Typically, pasta is made from unleavened dough of a durum wheat flour mixed with water or eggs and formed into sheets or various shapes, then cooked in boiling water. Pastas may be divided into two broad categories, dried (Pasta Secca)  and fresh (Pasta Fresca). Fresh Pasta is often mixed, cooked, and eaten right away, whereas the pasta secca is dried in order to be stored and to be prepared later, at any time. Pasta exists in more than 200 shapes, that can be eaten in a large variety of sauces and accompaniments. Pasta secca production is now industrial, with a procedure where the wheat is sieved and ground, then mixed with pure water. Then the dough is passed through the “trafiles” that give the desired shape. The “drying” part is the most delicate, where pasta has to be ventilated in order to reduce water: final moisture must not be superior to 12,5%. At last, Pasta is brought back to room temperature through the “raffreddatore” and ready to be packed.

NUTRITION FACTS

Besides being good, Pasta is healthy too. Versatile and digestible, energetic but lightweight, pasta is a pillar of the Mediterranean diet, along with fruits, vegetables, bread, cereals, potatoes, beans, lentils, nuts and seeds. Thanks to a high fiber content, in particular the wholemeal pasta, and to the presence of a low glycemic index, pasta is a valuable ally in the prevention of cardiovascular disease and tumors. The presence of Group B vitamins contributes to the proper functioning of the nervous system, while pasta starch promotes the psycho-physical well-being of the organism as it supports the synthesis of serotonin, the neurotransmitter of the well-being feeling. And it’s not true that Pasta “makes you fat”! Several clinical trials have found that carbohydrates are not conducive to weight gain and obesity but the excess of calories. Pasta is actually  an excellent source of complex carbohydrates, capable of delivering a slow release of energy. Dietary Guidelines for Americans recommend a daily consumption of 45-64% of total calories from these nutrients and cereal consumption per meal for a 2000 calorie diet. Pasta is enriched with folic acid, a water-soluble vitamin B group that plays an essential role for women’s fertility because it helps to prevent the onset of severe fetal malformations. In average, a portion of dried pasta provides the equivalent of 100 mg of folic acid, equivalent to approximately 25% of the daily recommended dose.
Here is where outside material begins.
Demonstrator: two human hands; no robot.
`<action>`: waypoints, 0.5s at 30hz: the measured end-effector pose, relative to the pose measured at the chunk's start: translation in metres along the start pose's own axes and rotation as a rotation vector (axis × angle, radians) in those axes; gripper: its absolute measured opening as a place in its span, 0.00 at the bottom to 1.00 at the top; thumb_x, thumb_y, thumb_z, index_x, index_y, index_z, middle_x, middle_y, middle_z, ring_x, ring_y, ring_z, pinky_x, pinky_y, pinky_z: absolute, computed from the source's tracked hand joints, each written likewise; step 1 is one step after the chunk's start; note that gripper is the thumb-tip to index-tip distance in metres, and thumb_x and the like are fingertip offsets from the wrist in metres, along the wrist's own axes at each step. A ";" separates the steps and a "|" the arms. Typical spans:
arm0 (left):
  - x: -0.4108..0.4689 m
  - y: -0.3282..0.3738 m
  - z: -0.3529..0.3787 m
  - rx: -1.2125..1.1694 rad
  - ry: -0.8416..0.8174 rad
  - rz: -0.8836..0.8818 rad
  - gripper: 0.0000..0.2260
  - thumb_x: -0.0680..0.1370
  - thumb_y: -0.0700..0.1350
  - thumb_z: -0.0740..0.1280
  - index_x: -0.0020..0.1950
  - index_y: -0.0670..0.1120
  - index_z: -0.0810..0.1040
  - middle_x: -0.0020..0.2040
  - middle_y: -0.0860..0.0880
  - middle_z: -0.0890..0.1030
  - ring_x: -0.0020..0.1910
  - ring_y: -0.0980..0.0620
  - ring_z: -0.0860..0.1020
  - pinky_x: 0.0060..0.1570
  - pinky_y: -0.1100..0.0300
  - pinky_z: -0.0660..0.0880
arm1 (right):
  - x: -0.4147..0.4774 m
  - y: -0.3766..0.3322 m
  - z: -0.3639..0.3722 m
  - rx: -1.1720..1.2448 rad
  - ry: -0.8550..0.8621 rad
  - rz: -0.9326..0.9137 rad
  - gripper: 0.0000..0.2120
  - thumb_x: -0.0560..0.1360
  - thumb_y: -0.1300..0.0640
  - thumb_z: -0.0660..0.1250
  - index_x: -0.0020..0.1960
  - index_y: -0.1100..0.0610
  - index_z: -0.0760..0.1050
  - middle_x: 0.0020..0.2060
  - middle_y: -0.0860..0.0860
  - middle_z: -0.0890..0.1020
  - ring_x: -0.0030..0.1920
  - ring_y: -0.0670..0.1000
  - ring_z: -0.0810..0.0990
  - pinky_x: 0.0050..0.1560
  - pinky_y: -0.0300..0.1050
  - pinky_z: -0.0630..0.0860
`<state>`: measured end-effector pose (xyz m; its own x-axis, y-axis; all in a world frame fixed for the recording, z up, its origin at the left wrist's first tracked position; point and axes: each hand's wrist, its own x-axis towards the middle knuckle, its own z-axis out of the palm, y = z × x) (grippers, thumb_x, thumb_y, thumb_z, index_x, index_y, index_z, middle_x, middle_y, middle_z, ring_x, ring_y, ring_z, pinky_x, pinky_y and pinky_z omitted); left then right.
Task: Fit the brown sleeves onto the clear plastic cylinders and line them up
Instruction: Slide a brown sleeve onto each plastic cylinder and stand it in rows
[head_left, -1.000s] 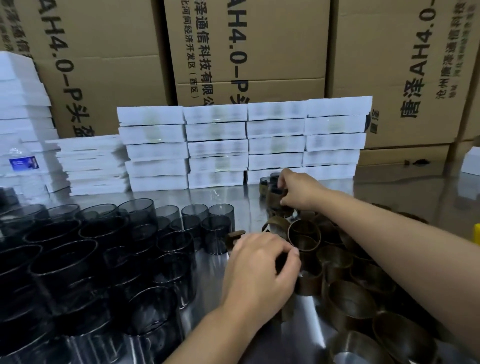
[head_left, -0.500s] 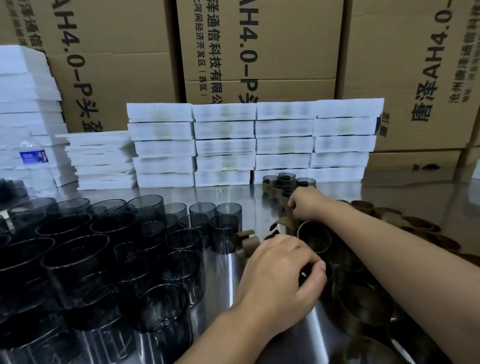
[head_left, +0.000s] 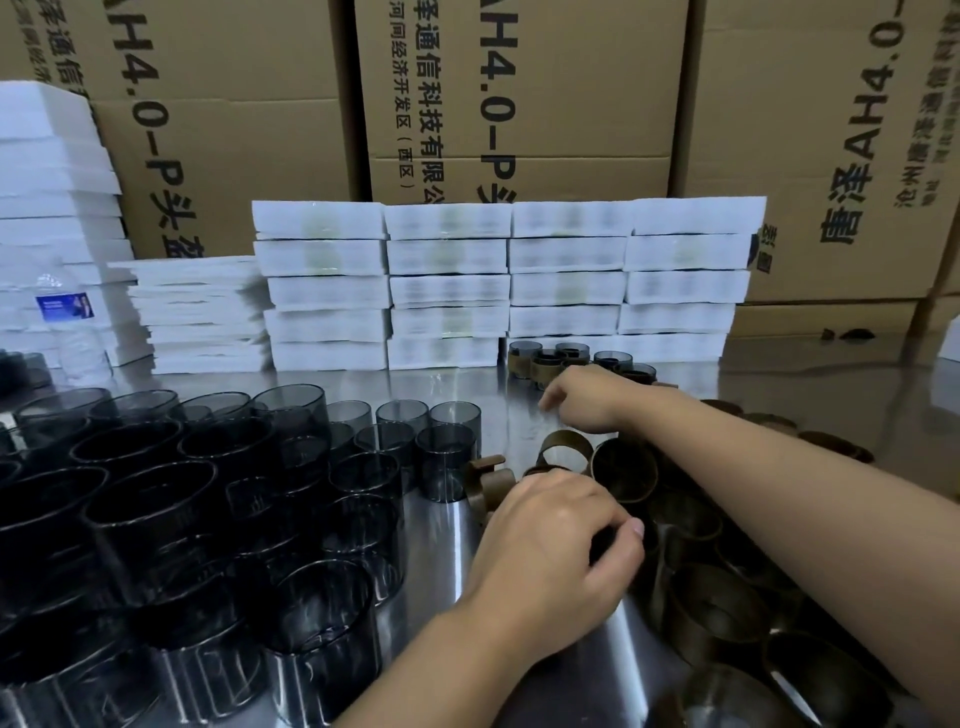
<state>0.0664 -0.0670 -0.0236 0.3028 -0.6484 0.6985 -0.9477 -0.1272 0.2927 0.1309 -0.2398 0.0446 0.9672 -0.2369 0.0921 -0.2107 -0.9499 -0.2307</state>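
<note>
Brown ring-shaped plastic sleeves (head_left: 623, 483) stand upright just under my right hand (head_left: 587, 402), its grip slack and empty; my left hand (head_left: 556, 545) curls over something I cannot make out.

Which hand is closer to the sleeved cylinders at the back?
Right. The right hand sits just before the sleeved cylinders; left hand lies farther off, by loose sleeves.

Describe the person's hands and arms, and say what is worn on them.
The left hand and right hand are bare: no gloves, rings or watch show. The left forearm and right forearm are bare too, with no sleeve in view. A short, unpainted nail shows on the left thumb.
</note>
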 end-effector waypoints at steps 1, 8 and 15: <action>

Source: www.welovepasta.it, www.pastaforall.info

CURIOSITY

  • Thomas Jefferson is credited with introducing “macaroni” to the United States. It seems that he fell in love with a certain dish he tasted in Naples, while serving as the U.S. Ambassador to France. In fact, he promptly ordered crates of macaroni, along with a pasta-making machine, sent back to the States.
  • The most famous Italian way to eat pasta, “col pomodoro”, that is with tomato sauce, wasn’t introduced before 19th century. The first dishes involving tomato sauce is dated 1844. For a long time, Italians considered tomatoes “too exotic”.